WHERE PERFORMED-Hospital, outpatient surgical facility or dentist's or oral surgeon's office.

DIAGNOSTIC TESTS

  • Before surgery: Blood and urine studies; x-rays of mouth.
  • After surgery: Blood studies.

ANESTHESIA

  • Local anesthesia by injection.
  • General anesthesia (sometimes) by injection and inhalation with an airway tube placed in the windpipe.

DESCRIPTION OF OPERATION

  • For impacted teeth, the gum is incised over the tooth to be removed.
  • For all extractions, the tooth is grasped with special instruments, rotated and elevated from the surrounding gum and bone.
  • A gauze sponge is packed into the space left by the extracted tooth.
  • Sometimes, sutures are used to close the gum edges. They usually come out by themselves, but may need removal in 3 or 4 days after surgery.

POSSIBLE COMPLICATIONS-Excessive bleeding or surgical-wound infection.

AVERAGE HOSPITAL STAY-0 to 1 day.

PROBABLE OUTCOME-Expect complete healing without complications. Allow about 3 weeks for recovery from surgery.


Postoperative Care

GENERAL MEASURES

  • Do not smoke or use drinking straws for the next 24 hours.
  • Keep your mouth closed firmly on the gauze sponge. Don't spit.
  • Change the gauze sponge about every 30 minutes if it becomes soaked with blood. If not, leave it in place for about 3 to 4 hours after surgery.
  • Use ice to relieve pain. Apply an ice pack for 10 minutes at a time every hour for 12 hours after surgery.
  • Beginning 24 hours after surgery, rinse your mouth gently as needed with a solution of 1/2 teaspoon of salt in 8 oz. lukewarm water.

† You may use non--prescription drugs, such as acetaminophen, for minor pain.

ACTIVITY--Rest quietly at home for 24 hours after surgery, then resume limited activity for 1 or 2 days. Then, no restrictions.
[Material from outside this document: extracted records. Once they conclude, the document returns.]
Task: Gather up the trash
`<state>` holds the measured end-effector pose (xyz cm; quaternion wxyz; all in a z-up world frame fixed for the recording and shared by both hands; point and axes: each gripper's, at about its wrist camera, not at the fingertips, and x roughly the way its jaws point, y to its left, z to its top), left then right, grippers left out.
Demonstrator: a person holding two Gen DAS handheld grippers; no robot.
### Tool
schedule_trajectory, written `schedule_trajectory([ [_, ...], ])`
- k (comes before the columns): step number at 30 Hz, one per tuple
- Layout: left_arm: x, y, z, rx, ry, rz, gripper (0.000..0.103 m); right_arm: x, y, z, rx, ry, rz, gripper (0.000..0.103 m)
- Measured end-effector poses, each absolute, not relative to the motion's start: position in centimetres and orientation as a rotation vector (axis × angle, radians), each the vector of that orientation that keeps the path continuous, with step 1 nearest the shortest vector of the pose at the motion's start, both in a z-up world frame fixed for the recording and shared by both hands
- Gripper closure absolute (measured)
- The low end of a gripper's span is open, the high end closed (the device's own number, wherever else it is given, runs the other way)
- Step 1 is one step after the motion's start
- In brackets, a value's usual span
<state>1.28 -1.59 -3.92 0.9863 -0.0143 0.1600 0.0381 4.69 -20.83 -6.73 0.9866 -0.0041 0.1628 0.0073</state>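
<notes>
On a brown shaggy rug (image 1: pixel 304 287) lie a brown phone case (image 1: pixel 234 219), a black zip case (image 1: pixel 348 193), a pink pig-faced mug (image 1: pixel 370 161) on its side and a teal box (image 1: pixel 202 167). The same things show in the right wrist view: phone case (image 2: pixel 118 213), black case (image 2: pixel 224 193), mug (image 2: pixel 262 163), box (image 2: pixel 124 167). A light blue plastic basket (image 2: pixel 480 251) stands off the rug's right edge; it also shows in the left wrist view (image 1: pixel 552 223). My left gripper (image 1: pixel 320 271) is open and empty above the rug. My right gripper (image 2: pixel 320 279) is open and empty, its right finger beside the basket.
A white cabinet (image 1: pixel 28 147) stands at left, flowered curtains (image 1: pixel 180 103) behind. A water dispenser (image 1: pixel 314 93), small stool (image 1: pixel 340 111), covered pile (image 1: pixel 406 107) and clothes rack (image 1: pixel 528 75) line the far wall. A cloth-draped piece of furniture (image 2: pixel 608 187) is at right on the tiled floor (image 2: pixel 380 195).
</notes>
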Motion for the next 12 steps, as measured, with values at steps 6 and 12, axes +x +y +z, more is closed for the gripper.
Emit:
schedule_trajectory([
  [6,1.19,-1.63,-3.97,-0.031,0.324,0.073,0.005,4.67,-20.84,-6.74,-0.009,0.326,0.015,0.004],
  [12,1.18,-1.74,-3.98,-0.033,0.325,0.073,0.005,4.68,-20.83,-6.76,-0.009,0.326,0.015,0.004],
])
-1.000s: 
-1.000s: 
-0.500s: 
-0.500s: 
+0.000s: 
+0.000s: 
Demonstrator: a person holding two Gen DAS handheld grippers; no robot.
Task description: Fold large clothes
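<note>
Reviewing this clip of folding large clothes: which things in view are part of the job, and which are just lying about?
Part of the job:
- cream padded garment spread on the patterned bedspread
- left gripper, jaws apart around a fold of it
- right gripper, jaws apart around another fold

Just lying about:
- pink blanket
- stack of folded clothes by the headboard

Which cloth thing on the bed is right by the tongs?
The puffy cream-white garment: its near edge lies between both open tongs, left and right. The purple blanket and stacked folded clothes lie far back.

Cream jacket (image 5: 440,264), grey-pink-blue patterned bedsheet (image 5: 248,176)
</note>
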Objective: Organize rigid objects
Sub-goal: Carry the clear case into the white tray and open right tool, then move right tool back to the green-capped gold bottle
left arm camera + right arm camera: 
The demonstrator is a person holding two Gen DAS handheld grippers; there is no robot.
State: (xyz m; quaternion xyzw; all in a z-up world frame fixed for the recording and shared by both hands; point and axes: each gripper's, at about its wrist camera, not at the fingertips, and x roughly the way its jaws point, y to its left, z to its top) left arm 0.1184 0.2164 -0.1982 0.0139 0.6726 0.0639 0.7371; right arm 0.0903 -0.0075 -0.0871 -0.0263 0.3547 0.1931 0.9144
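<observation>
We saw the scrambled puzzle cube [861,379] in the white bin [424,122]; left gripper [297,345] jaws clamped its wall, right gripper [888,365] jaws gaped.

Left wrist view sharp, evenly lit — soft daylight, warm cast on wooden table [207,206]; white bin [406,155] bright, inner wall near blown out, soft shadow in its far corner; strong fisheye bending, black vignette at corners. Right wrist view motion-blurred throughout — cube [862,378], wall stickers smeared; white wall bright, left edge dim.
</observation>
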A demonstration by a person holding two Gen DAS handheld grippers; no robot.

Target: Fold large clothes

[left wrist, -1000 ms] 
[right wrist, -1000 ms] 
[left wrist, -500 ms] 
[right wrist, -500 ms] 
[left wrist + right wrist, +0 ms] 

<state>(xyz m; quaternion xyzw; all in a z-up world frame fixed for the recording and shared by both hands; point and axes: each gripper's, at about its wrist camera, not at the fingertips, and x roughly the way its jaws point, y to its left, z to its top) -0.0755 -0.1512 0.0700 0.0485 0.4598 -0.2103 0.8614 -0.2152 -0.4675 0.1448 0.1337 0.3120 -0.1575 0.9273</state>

DIET--Soft or liquid diet (See Appendix) for 24 hours after surgery. Do not drink alcoholic beverages during this time.


Call Your Doctor If

† Nausea or vomiting begins.

  • Medication does not relieve pain.
  • Sutures drop out during the first 48 hours after surgery.
  • Excessive bleeding (one gauze sponge becoming deep red in 10 to 15 minutes) continues for more than 4 hours after surgery.
  • Pain, swelling, redness, drainage or bleeding increases in the surgical area.
  • Signs of infection begin: headache, muscle aches, dizziness or a general ill feeling and fever.